-- Instructions for the task --
Could you restate the data word for word and drop the pictures?
═════ Given material ═════
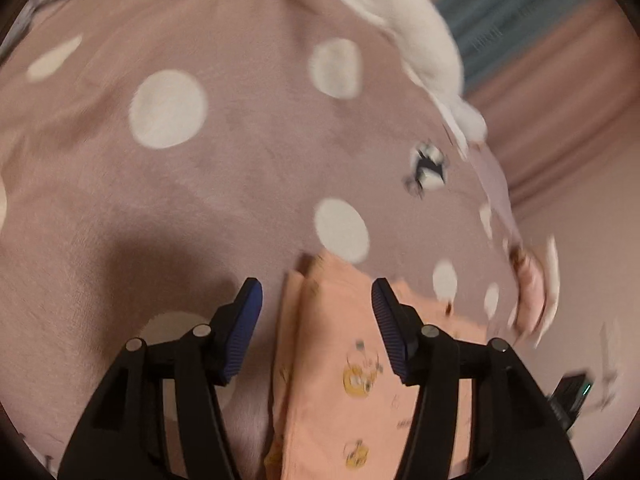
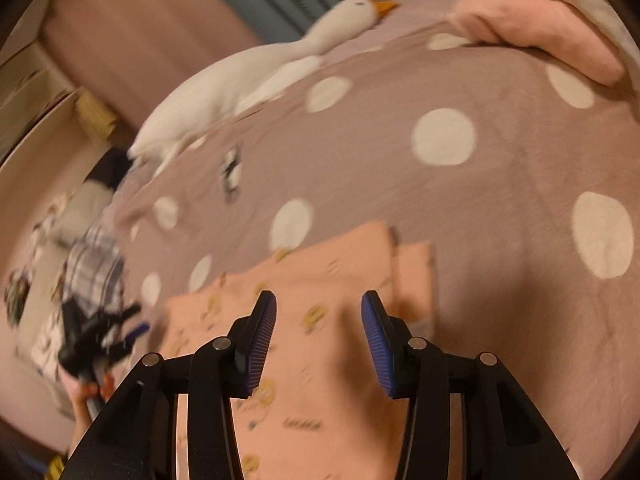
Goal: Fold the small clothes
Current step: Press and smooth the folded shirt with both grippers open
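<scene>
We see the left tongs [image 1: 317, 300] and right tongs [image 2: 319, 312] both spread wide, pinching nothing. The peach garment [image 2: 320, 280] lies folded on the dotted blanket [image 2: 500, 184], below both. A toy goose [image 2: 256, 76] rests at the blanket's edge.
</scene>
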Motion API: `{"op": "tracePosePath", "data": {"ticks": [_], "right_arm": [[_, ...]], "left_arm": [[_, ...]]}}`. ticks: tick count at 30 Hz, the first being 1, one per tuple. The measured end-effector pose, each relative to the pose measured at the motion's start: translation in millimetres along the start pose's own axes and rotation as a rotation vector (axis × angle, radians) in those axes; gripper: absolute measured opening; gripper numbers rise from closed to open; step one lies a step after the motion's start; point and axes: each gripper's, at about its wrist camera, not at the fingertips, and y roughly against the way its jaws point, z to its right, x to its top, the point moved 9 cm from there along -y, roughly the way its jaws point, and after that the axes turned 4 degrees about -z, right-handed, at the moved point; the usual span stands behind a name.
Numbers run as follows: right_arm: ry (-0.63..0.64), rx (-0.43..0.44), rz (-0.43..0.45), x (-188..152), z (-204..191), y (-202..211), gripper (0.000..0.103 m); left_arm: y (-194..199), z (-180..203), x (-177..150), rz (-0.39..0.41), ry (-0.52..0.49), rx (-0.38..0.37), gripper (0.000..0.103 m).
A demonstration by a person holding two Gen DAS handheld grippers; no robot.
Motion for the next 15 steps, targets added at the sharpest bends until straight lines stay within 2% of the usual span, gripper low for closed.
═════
-- Your response --
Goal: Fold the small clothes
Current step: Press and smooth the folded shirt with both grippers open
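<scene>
We see the left tongs [image 1: 317, 300] and right tongs [image 2: 319, 312] both spread wide, pinching nothing. The peach garment [image 2: 320, 280] lies folded on the dotted blanket [image 2: 500, 184], below both. A toy goose [image 2: 256, 76] rests at the blanket's edge.
</scene>
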Motion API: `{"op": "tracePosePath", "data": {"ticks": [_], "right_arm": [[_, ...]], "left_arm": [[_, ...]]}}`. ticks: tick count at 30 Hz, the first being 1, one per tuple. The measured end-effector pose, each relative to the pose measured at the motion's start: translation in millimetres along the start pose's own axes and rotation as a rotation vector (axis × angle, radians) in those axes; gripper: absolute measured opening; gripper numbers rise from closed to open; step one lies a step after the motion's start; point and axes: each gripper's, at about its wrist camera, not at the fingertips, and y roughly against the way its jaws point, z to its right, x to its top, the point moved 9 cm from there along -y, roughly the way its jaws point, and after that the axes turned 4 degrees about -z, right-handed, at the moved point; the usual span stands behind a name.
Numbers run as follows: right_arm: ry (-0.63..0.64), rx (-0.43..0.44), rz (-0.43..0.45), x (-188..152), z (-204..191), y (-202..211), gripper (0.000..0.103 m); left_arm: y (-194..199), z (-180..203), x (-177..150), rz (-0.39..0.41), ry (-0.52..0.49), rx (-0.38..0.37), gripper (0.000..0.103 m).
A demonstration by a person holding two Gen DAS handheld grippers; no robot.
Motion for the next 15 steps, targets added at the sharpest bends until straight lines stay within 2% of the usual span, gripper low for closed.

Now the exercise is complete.